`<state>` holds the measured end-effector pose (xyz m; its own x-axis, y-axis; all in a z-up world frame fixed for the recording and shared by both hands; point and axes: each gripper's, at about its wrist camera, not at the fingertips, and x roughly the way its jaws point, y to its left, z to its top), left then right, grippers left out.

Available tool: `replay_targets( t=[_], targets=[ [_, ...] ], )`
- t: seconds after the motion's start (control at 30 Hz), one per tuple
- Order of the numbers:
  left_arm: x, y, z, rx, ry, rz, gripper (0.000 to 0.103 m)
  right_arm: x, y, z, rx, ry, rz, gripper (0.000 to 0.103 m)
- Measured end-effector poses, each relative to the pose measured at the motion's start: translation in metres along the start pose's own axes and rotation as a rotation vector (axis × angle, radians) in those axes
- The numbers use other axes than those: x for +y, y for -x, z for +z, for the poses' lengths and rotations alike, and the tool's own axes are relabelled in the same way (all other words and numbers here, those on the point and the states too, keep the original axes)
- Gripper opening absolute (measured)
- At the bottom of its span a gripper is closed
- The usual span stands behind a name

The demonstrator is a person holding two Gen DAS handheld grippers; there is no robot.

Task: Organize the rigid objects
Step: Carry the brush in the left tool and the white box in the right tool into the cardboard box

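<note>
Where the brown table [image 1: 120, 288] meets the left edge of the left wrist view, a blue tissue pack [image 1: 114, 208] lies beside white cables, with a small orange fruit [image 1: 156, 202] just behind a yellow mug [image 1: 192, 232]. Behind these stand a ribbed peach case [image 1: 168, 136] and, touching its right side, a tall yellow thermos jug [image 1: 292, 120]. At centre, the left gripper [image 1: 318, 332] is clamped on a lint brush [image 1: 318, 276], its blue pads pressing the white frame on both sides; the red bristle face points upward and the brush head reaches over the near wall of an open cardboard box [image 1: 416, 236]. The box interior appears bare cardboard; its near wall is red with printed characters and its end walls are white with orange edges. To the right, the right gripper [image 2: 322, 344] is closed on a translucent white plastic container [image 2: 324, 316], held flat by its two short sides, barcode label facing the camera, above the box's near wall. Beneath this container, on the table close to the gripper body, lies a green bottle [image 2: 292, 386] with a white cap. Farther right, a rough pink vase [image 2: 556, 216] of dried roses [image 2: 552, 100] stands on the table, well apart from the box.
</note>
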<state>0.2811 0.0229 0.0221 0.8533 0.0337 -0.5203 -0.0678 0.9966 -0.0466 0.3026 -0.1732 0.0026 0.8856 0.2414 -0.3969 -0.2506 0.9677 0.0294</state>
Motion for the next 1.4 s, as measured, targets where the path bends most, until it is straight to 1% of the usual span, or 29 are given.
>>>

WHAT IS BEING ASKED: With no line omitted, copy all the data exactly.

EXERCISE ANSWER:
`<state>` holds the measured end-effector pose (xyz m; its own x-axis, y-axis; all in a z-up world frame fixed for the recording and shared by both hands; point and axes: each gripper's, at about its wrist camera, not at the fingertips, and x roughly the way its jaws point, y to its left, z to its top), left then right, grippers left out.

Available tool: `replay_targets( t=[_], targets=[ [_, ...] ], )`
- t: seconds after the motion's start (control at 30 Hz), one per tuple
- Order of the numbers:
  left_arm: x, y, z, rx, ry, rz, gripper (0.000 to 0.103 m)
  right_arm: x, y, z, rx, ry, rz, gripper (0.000 to 0.103 m)
- Measured end-effector poses, each relative to the pose measured at the motion's start: translation in metres along the start pose's own axes and rotation as a rotation vector (axis × angle, radians) in those axes
- The numbers use other axes than those: x for +y, y for -x, z for +z, for the poses' lengths and rotations alike, and the tool's own axes are relabelled in the same way (all other words and numbers here, those on the point and the states too, keep the original axes)
- Gripper opening absolute (measured)
- At the bottom of its span a gripper is closed
- The usual span stands behind a name

The demonstrator is a person holding two Gen DAS handheld grippers; there is no robot.

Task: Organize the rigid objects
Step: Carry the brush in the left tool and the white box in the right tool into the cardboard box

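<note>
Where the brown table [image 1: 120, 288] meets the left edge of the left wrist view, a blue tissue pack [image 1: 114, 208] lies beside white cables, with a small orange fruit [image 1: 156, 202] just behind a yellow mug [image 1: 192, 232]. Behind these stand a ribbed peach case [image 1: 168, 136] and, touching its right side, a tall yellow thermos jug [image 1: 292, 120]. At centre, the left gripper [image 1: 318, 332] is clamped on a lint brush [image 1: 318, 276], its blue pads pressing the white frame on both sides; the red bristle face points upward and the brush head reaches over the near wall of an open cardboard box [image 1: 416, 236]. The box interior appears bare cardboard; its near wall is red with printed characters and its end walls are white with orange edges. To the right, the right gripper [image 2: 322, 344] is closed on a translucent white plastic container [image 2: 324, 316], held flat by its two short sides, barcode label facing the camera, above the box's near wall. Beneath this container, on the table close to the gripper body, lies a green bottle [image 2: 292, 386] with a white cap. Farther right, a rough pink vase [image 2: 556, 216] of dried roses [image 2: 552, 100] stands on the table, well apart from the box.
</note>
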<state>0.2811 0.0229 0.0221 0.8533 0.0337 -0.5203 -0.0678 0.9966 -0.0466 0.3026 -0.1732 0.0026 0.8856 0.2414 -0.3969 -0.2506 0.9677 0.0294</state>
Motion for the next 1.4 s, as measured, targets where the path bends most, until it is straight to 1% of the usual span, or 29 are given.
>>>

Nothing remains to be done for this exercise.